On 05/02/2013 01:26 AM, Richard Dobson wrote:
On 01/05/2013 23:52, Sampo Syreeni wrote:
...
Still, do give me your definition of time-invariant. Perhaps there are
stronger definitions I haven't heard of yet, and which can be useful in
e.g. more fine grained analysis.


I have always  understood it to mean that the behaviour is not dependent
upon ~when~ the signal is injected. Thus, a plain delay is TI because
everything is always delayed the same way; while a modulated effect such
as a flanger (maybe using a variable delay) is not TI as exactly what
comes out depends in the time something goes in.

i guess that's pretty much sampo's definition.

but according to him, a compressor is time-invariant because it only depends on previous states of the input signal, so the result will be the same regardless of when you begin injecting the signal.

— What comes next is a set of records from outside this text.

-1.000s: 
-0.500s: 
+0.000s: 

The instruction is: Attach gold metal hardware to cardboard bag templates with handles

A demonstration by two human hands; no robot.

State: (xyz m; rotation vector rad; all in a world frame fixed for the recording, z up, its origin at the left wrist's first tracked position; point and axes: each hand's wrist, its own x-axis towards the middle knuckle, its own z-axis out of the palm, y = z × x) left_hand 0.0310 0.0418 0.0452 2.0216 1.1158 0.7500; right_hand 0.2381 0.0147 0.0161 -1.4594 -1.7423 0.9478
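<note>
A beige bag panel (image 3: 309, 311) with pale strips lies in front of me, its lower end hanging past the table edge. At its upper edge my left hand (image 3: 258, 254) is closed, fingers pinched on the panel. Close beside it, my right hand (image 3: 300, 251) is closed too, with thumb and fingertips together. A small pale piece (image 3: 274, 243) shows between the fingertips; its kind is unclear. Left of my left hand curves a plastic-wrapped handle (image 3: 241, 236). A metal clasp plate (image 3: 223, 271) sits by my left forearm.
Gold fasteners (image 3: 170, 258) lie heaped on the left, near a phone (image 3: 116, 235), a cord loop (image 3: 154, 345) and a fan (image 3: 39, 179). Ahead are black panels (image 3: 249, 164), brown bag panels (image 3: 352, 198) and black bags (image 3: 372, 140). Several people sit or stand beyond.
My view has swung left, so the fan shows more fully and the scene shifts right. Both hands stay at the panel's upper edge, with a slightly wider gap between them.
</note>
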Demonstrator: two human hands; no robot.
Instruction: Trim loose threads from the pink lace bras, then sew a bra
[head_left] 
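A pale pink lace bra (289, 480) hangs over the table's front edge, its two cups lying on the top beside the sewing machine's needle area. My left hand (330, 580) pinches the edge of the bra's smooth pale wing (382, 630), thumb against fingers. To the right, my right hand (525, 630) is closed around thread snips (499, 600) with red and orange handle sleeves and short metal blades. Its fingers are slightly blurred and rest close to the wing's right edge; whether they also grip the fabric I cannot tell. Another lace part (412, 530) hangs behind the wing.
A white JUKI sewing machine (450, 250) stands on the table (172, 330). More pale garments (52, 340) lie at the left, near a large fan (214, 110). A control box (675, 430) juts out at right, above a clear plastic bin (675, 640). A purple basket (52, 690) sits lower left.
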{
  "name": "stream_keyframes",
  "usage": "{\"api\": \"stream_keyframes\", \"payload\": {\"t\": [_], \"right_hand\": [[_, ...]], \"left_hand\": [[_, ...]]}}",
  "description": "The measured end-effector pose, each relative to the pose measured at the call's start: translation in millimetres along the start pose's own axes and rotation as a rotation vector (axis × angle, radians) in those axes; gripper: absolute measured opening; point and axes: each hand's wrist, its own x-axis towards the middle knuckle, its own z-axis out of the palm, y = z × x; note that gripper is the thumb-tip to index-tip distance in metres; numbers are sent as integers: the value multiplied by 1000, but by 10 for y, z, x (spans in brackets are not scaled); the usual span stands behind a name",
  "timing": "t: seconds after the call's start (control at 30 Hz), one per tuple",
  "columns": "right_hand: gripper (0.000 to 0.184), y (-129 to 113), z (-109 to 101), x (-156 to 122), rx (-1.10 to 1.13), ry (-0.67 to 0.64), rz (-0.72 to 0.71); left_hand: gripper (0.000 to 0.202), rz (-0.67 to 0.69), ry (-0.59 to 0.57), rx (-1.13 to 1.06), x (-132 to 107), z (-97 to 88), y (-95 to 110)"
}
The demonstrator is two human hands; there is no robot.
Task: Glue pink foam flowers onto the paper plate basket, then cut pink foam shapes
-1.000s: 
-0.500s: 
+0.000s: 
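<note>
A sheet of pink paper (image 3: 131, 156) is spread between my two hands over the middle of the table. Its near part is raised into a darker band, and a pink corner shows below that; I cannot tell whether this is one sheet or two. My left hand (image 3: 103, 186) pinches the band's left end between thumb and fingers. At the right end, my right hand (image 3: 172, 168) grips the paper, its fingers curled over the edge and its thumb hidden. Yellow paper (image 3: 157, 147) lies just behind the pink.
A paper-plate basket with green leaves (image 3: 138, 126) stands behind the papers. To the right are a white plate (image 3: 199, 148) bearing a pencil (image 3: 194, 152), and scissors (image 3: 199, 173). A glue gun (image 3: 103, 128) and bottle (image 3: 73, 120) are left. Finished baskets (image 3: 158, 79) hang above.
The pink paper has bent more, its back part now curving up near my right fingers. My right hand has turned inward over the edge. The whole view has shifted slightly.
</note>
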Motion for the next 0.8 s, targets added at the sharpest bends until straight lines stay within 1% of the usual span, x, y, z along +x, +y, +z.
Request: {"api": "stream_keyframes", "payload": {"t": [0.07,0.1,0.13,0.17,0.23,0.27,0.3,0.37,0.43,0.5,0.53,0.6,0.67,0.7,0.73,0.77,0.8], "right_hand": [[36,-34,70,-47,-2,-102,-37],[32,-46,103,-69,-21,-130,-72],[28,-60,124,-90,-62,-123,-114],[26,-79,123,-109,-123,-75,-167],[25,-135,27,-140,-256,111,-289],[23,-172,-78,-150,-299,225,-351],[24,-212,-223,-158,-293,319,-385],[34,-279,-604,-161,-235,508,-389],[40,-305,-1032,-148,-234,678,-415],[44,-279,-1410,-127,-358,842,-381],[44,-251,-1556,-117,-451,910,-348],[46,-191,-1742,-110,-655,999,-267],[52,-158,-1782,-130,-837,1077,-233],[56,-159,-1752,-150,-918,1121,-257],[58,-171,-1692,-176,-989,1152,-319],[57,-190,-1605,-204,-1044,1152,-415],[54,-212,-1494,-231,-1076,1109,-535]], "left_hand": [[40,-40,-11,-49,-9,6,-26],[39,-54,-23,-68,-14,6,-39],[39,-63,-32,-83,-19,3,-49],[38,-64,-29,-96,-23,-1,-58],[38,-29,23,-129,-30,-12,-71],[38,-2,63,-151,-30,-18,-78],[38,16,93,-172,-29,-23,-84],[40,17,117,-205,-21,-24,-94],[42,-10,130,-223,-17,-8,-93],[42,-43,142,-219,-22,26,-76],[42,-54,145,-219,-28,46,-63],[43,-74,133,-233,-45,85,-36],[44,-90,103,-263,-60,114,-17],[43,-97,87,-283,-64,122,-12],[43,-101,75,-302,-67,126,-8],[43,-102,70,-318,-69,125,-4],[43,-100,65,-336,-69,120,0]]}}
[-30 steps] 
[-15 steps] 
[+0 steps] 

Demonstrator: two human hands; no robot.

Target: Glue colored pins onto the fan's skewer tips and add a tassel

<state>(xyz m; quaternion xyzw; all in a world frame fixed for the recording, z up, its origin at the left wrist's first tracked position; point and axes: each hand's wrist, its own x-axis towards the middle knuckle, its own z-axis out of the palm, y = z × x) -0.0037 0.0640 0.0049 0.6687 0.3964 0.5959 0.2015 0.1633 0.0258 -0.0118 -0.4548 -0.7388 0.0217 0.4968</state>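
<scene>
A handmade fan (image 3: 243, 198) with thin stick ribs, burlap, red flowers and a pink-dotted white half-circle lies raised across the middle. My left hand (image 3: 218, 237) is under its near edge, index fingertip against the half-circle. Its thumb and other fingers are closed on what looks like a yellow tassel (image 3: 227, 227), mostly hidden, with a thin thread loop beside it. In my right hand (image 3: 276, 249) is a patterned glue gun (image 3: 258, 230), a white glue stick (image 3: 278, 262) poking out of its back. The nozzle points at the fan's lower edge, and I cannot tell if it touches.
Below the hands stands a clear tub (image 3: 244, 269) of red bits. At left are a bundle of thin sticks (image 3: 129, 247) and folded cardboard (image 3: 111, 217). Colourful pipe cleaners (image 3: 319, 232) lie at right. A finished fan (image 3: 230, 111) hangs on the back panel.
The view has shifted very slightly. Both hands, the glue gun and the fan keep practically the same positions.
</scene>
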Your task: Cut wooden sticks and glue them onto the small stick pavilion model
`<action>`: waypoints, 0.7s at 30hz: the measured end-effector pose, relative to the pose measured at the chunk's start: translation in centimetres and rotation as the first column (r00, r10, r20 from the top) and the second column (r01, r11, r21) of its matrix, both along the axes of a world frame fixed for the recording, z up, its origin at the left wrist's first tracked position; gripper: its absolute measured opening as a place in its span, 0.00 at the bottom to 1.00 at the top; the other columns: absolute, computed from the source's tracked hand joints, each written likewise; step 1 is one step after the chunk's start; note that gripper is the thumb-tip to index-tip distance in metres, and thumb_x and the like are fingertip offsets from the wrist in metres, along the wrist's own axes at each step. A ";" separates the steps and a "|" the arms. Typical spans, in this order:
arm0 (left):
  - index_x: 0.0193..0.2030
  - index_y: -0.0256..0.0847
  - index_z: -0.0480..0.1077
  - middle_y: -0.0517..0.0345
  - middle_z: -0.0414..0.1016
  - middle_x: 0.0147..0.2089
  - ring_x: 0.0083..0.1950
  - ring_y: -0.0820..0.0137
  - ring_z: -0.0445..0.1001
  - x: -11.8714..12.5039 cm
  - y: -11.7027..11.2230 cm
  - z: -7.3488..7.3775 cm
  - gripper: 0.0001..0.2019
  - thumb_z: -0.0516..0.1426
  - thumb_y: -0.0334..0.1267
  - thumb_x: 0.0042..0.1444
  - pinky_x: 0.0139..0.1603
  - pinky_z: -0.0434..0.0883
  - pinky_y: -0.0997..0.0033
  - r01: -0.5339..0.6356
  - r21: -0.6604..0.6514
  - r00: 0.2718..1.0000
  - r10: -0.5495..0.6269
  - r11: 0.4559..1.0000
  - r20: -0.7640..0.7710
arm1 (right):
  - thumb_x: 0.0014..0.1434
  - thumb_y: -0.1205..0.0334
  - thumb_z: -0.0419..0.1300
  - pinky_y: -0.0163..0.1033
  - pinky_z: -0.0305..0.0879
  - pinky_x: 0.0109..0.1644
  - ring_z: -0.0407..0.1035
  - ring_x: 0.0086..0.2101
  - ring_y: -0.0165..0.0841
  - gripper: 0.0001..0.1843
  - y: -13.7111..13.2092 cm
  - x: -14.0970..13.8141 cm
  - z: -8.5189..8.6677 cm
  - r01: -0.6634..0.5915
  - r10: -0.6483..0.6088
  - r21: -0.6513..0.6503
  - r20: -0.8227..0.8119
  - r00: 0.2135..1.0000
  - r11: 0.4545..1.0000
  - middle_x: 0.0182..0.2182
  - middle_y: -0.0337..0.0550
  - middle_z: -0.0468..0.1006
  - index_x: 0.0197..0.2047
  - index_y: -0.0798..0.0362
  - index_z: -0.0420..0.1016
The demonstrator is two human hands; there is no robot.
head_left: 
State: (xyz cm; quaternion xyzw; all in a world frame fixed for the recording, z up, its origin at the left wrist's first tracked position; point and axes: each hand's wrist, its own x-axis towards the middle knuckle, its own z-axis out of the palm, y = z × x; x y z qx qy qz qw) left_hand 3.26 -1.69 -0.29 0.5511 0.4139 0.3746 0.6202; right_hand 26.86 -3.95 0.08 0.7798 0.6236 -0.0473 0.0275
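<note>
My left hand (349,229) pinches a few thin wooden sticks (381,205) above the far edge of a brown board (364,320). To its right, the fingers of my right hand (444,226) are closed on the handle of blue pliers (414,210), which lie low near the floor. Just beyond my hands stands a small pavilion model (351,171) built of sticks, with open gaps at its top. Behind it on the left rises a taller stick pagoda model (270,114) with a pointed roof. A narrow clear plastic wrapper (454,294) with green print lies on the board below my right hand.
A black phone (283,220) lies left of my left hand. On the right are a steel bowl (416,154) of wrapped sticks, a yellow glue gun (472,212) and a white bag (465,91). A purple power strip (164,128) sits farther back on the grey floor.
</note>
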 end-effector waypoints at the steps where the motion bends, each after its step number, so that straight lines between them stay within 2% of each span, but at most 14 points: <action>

iiuc, fons would consider this a time-variant system, because its behaviour at any single point in time is not constant (it depends on previous input according to RMS circuit, previous gain reduction and attack/release times).

so i guess the conceptual difference is whether the system's behaviour depends only on the input signal, or on some external factor, like modulation.

for practical purposes, i guess fons' definition is more useful, because then the term "LTI" system is strictly limited to something that can be fully described with an impulse response.